Davidson points and says, "Between here and Heyburn road, this had been leveled out for parking."
Nestled in a little valley off Route 66 north of Kellyville, a man named Willis rented some pasture from the Goodman family, cleared it off, and brought in some snowmaking equipment.
he called the place Snow Valley and was ready to open in early 1971 while Davidson was on winter break from college.
"I stumbled into this," he recalls. "and I actually got paid a little bit, not a lot."
This old sign makes the enterprise sound a lot nicer than it really was.
The winter of 1970 to 1971 stayed pretty warm, but operators still managed to install one rope tow.
The wind blew the first snowmaking efforts into a drift across Heyburn Road.
"And into this rancher's field," explains Davidson.
They finally got it right on a weekend and Dwight recalls Snow Valley flooded with people, unused to skiing, or to obstacles like the rental hut.
"People ran into the concession stand," he says.
"It was tipped over."
Or the barbed wire fence at the bottom of the slope.
Dwight explains, "Being a farm boy you don't cut the fence. You cut the cloth to get people out of the fence."
"Yeah.

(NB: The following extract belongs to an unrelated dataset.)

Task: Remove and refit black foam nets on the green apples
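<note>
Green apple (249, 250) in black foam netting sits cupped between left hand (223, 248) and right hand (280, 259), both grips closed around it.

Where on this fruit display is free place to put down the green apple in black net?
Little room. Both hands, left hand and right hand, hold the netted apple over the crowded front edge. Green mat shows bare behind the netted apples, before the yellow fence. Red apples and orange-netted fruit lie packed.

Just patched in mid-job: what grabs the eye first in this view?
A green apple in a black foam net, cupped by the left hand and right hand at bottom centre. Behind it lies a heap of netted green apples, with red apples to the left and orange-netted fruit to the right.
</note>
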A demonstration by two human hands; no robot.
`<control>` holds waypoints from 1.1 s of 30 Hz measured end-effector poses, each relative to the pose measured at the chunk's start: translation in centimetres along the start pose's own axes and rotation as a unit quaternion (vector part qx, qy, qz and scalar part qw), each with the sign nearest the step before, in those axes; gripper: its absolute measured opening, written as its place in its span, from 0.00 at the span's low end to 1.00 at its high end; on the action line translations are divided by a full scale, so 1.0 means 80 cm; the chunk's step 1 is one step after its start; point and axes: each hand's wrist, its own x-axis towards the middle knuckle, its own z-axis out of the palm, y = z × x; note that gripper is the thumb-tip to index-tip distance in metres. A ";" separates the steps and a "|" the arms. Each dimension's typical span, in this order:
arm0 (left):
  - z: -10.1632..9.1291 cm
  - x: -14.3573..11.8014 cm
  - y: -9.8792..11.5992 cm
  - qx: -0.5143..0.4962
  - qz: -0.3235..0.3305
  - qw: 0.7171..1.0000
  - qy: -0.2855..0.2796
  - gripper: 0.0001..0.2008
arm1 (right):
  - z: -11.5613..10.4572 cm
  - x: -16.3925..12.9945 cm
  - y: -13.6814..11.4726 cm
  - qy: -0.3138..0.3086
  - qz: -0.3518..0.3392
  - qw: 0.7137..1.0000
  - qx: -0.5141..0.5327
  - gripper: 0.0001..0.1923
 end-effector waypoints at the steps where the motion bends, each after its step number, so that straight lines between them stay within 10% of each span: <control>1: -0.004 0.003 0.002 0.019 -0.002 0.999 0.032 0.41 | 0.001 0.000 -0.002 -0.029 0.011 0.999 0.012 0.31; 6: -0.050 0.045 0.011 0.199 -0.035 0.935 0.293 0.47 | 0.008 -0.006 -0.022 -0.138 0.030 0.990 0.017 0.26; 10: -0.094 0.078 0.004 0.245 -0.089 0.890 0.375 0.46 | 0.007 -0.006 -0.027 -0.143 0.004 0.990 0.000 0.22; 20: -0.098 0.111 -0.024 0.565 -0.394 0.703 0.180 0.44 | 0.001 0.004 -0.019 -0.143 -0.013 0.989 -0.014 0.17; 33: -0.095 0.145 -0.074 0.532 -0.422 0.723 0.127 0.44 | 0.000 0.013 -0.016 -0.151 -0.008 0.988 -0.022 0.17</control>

You probably ruined some ski jackets," we observe.
"Their jackets are replaceable," agrees Davidson. "That fence was important to keep the cattle in."
Despite the mess Snow Valley might have survived longer had it not been for noise complaints from a war veteran who lived nearby.
"A young man at the time who'd just come back from Vietnam," Dwight explains.
A court injunction closed Snow Valley for good after an entertaining 2 to 3-day run.
"It made for a couple of interesting days," he smiles. "I wouldn't want to make a career out of it."
Short on pictures and snow itself, Snow Valley exists now in a few memories and some deserved gold medals for bravery awarded to skiers bold enough to tackle this hill.